Cuando los alemanes oyen decir que flirtear es una habilidad que sobre todo los europeos del sur dominan con virtuosismo, quieren llegar al fondo del asunto. Veamos, ¿cómo conquistan los germanos?
El alemán es riguroso. Y cuando oye decir que flirtear es una habilidad que sobre todo los franceses e italianos dominan con extremo virtuosismo, quiere averiguar qué hay detrás y llegar al fondo del asunto. Recurre pues al diccionario para ver de dónde viene el término “flirtear“. No se sabe con certeza. Flirt es una palabra inglesa, pero quizás los ingleses la hayan tomado del francés. Se presume que proviene de “conter fleurette“, que significa algo así como “relatar florcitas“, es decir, endulzar la píldora, halagar, hacer la corte. ¿Puede alguien imaginar que un alemán haga tal cosa?

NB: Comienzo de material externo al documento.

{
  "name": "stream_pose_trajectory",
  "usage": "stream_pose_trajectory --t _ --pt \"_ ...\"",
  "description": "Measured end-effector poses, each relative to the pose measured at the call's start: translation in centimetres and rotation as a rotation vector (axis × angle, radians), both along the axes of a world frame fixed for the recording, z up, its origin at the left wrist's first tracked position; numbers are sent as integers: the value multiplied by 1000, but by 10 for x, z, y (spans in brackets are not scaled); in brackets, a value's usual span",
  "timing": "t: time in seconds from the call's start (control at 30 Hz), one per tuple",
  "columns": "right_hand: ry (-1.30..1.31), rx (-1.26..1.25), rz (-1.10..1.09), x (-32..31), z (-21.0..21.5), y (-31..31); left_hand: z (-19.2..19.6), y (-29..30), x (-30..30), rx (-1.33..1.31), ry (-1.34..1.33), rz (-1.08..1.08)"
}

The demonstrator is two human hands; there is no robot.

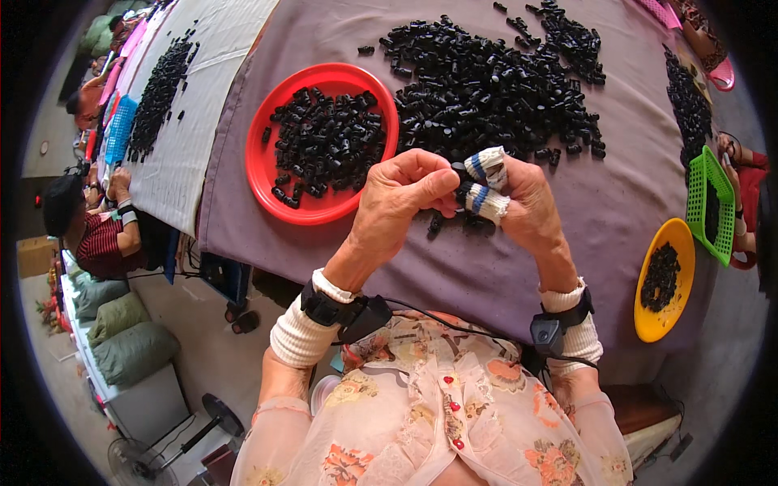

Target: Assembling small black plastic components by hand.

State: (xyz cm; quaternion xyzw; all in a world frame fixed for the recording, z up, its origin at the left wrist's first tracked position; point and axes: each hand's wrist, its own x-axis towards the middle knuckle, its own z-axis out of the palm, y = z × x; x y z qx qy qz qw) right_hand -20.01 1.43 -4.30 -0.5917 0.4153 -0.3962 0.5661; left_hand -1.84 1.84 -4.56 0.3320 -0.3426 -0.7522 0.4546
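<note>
Both hands mid-frame, over the mauve tablecloth, just right of the red tray. Small black part sits between them at the fingertips, frame centre.

Left hand: thumb and index pinched together on the part; exact contact partly hidden. Right hand: fingers bent, thumb and index grasping the part from the right. White finger covers with blue stripes on that side. Knit cuffs plus black wrist modules on both wrists.

Main pile of black parts: upper centre, loose on cloth, strays just below the hands. Red tray, left of centre, holds more of the same. Yellow plate at right with small dark bits; green basket above it, upper right.

Left edge: co-worker in striped sleeve by the white cloth, blue basket on it. Fan lower left.
</note>
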Motion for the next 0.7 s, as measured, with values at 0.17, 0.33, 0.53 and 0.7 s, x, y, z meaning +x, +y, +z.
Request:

Hay que consultar entonces otro diccionario: el flirteo es un acercamiento entre personas, con motivación erótica. ¡Ahá! Eso es algo que también un alemán entiende. Sólo que lo que ocurre cuando un alemán flirtea no es particularmente sutil. “Cuando no puedo llamar a mi amor, le hago una señal“, dice una canción popular. Y el texto, que en alemán rima, prosigue diciendo más o menos así: “Sí, una seña con el ojito, y un pisotón en el pie – hay alguien en el cuarto que ha de ser mía“. Encontramos allí el acercamiento de motivación erótica con un tierno guiño de ojos y también con un pisotón. Y eso es una agresión física.

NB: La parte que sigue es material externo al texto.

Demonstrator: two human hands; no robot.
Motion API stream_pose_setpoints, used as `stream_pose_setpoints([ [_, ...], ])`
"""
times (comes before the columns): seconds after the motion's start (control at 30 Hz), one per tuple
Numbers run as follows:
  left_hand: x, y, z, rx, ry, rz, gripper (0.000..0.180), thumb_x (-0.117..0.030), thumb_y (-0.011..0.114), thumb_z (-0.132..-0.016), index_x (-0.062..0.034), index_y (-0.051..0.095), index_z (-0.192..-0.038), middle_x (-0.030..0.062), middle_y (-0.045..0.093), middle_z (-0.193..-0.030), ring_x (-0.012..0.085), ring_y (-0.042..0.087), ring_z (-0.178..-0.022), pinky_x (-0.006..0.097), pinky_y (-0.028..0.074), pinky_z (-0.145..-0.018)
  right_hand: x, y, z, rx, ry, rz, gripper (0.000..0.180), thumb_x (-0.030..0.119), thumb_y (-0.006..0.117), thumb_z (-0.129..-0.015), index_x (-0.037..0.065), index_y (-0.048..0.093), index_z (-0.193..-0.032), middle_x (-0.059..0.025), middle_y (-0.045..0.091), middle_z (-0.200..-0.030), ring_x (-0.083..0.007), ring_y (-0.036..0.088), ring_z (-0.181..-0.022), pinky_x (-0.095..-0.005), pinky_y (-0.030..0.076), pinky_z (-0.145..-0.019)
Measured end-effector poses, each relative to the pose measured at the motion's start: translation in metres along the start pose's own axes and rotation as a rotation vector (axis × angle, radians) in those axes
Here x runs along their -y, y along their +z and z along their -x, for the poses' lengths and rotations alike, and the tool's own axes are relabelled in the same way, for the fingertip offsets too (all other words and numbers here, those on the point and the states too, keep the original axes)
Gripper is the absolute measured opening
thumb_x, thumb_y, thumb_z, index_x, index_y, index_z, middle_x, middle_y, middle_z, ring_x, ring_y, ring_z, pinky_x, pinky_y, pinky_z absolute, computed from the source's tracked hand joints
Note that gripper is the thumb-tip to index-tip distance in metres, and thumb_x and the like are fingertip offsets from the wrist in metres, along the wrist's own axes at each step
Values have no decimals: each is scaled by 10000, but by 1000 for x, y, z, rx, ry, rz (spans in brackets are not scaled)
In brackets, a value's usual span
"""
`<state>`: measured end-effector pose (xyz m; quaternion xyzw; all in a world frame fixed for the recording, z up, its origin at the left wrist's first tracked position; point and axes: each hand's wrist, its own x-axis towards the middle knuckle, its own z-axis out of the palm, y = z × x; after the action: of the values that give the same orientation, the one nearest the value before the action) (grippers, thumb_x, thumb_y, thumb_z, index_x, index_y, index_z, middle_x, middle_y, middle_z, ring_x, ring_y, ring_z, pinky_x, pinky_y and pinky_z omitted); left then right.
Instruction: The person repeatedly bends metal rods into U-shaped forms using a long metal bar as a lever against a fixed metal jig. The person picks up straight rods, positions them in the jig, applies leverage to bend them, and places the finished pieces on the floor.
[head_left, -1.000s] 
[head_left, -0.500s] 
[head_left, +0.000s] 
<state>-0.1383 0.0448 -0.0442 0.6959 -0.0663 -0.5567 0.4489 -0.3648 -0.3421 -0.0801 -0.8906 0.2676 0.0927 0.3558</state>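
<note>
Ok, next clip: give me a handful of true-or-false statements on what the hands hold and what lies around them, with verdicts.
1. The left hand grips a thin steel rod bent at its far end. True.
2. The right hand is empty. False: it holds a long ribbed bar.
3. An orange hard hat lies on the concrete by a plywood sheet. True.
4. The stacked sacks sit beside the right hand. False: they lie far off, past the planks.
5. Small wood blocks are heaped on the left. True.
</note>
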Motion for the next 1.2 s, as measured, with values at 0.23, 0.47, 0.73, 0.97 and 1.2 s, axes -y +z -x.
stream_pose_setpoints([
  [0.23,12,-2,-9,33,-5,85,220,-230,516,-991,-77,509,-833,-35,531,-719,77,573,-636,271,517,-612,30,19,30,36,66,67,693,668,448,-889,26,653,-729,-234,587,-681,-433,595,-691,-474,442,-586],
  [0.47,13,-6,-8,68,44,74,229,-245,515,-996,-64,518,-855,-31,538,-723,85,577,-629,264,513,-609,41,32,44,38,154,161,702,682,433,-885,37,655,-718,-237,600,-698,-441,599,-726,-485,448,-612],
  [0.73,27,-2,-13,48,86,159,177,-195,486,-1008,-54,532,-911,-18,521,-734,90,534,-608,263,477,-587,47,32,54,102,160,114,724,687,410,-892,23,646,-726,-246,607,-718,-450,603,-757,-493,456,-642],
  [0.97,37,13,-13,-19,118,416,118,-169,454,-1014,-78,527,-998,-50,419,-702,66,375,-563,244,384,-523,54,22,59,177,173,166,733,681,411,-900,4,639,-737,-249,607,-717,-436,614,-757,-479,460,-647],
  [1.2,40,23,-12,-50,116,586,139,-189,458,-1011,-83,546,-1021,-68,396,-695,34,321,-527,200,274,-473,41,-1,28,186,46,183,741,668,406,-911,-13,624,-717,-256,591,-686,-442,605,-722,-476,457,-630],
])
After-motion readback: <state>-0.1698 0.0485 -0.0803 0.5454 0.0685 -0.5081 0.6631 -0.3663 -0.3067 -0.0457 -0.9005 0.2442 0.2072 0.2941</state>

El Cantar de los Nibelungos
Coqueteando en el trabajo.
Esto tiene tradición. Llevamos en los huesos la antigua historia de la bella pero invencible Brunhilda, su pretendiente Gunther y Sigfrido, el matador de dragones; es decir, el Cantar de los Nibelungos. Gunter quiere a Brunhilda, pero ella está enfadada con él; en la noche de bodas lo ata y lo deja colgado de un clavo. El amigo de Gunther, Sigfrido, va en ayuda del novio. Gracias a una capa que lo vuelve invisible, se introduce por la noche en los aposentos de Brunhilda y lucha con ella, hasta que ésta por último se rinde voluntariamente. Sigfrido se escabulle sigilosamente del cuarto y entra Gunther, quien consuma el matrimonio, como suelen decir los juristas. Junto con su virginidad, Brunhilda pierde también sus poderes mágicos.

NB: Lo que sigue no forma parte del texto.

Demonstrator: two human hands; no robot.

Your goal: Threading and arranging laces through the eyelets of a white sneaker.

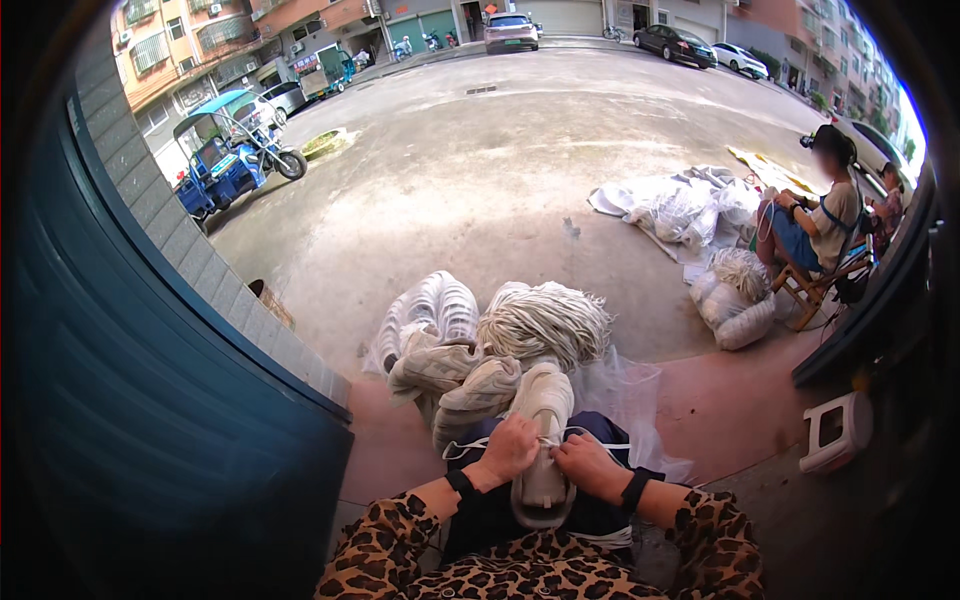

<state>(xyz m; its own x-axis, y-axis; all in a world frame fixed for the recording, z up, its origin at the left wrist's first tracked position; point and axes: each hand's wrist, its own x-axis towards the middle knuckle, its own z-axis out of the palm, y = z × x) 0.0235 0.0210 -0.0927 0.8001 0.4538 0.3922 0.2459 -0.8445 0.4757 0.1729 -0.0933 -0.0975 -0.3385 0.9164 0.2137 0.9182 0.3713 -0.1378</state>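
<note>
A beige sneaker rests on my lap, its toe pointing away from me and its heel close to my body. My left hand is closed at the left side of the sneaker's tongue, pinching a white shoelace. From the right, my right hand is closed on the lace too, close to the eyelets. Loose lace runs out to both sides of the hands. Just beyond my knees lie more beige sneakers and a thick bundle of off-white laces.
Clear plastic bags lie around the pile. A dark blue door stands at left, a white stool at right. Further right, a seated person works beside white sacks. A blue three-wheeler is parked across the yard.
</note>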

Eso es lo que el alemán entiende por flirtear: vencer la resistencia de una mujer. Para eso tiene que rondarla y conquistarla; es un asunto de fuerza y de poder. Porque, de lo contrario, corre peligro de quedar colgado de un clavo. Todo lo demás, el jugueteo, el coqueteo, el aleteo con las pestañas, toda la tierna parafernalia que presuntamente rodea la seducción de una chica, no es algo que se le dé al hombre alemán.
Por lo demás ¿por qué el hombre? ¿Por qué ha de ser el hombre quien corteje a la mujer y no a la inversa? Cuando todavía había cortes, las damas sabían muy bien hacer sutiles insinuaciones con sus miradas, gestos o con los movimientos de sus abanicos. Sabían atraer, desafiar y excitar. Y, si las mujeres alemanas pudieran librarse de la eterna Brunhilda que llevan en sus genes, el flirteo también tendría en Alemania un brillante porvenir.